The euro – what’s in it for me? An Economic Analysis of the Swedish Euro Referendum of 2003

Author (Corporate)
Series Title
Series Details No.296, December 2007
Publication Date December 2007
ISSN 1725-3187
EC KC-AI-07-296-EN-C
Content Type ,

The Swedish referendum on the euro in September 2003 is an exceptional event for researchers of monetary unions and of European economic integration. Voters chose between
maintaining the domestic currency, the krona, and replacing it with the euro, the single currency of the European Union. The referendum revealed significant dividing lines between
Yes- and No-voters in areas such as income, education, sex, employment, geographical location, and industrial structure.

The aim of this study is to explain the large differences in voting behaviour. The empirical
analysis of the referendum outcome is based on the traditional optimum currency area (OCA) approach, merged with an account of the distributional effects of Swedish membership of the euro area as they were perceived by the voters. The OCA approach builds upon the trade-off between reducing transaction costs by entering a monetary union, thus increasing trade and income, and obtaining macroeconomic insurance by having a domestic currency with a
flexible exchange rate. This trade-off was perceived differently by voters depending on their evaluations of the costs or risks and the benefits or gains of adopting the euro versus keeping the krona, the domestic currency.

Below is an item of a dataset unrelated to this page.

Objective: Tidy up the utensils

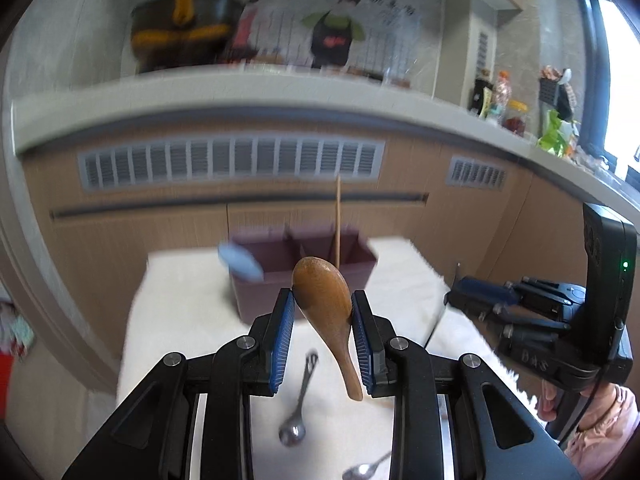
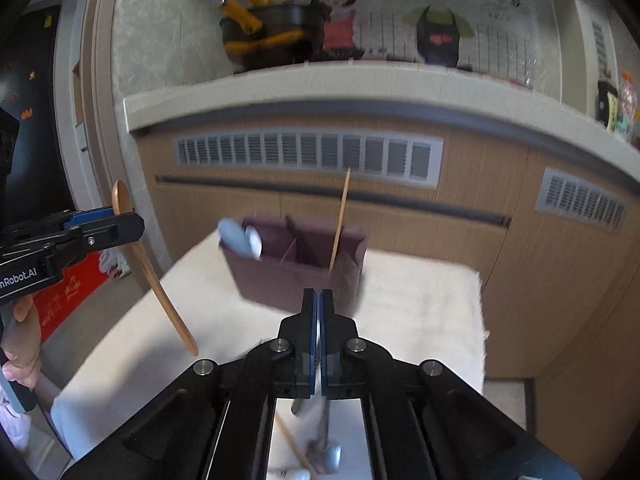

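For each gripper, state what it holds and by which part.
The left gripper holds the wooden spoon by its bowl, handle hanging down. The right gripper is shut; whether it holds anything cannot be told.

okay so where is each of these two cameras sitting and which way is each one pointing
Left wrist: on the left gripper, looking along its fingers, clamped on a wooden spoon, toward the maroon organizer; right gripper at right.
Right wrist: on the right gripper, fingers shut, facing the same organizer; left gripper and a hand at left.
Shared: organizer, upright chopstick, spoon, white cloth.
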The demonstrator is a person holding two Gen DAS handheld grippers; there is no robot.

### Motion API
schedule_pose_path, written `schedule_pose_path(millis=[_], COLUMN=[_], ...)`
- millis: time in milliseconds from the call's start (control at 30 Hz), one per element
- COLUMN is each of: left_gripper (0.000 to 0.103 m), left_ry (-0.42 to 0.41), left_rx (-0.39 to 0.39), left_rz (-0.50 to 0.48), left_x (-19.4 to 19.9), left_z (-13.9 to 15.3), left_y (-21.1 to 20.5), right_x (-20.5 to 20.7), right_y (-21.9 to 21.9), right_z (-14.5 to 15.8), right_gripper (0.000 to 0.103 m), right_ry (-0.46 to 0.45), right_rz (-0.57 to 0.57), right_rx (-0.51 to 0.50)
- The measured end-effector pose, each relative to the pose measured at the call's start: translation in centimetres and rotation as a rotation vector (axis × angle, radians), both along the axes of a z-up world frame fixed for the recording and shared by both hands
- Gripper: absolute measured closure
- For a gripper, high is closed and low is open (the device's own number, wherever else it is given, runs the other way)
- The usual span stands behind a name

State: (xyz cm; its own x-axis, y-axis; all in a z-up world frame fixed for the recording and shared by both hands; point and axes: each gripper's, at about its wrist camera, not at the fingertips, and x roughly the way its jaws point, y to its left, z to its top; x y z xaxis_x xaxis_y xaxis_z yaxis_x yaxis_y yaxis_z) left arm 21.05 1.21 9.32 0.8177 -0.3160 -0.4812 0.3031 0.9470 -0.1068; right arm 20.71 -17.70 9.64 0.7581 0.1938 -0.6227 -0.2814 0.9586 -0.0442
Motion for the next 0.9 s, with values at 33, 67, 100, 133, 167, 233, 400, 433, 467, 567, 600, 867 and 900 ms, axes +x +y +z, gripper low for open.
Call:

We use the OCA approach to generate a set of hypotheses concerning voting behaviour that are explored in our econometric tests based on exit polls covering more than 10,000 voters on the day of the euro referendum. Our econometric results suggest that the OCA approach has strong predictive power when explaining differences in voting behaviour across groups in society. In particular, we demonstrate that insurance considerations dominated the prospect of reduced transaction costs in the referendum. It did so in a systematic way across segments of
society indicating that voters were capable of making rational comparisons of the costs and benefits of monetary unification. Voters asked themselves: The euro – what's in it for me? Then they voted accordingly.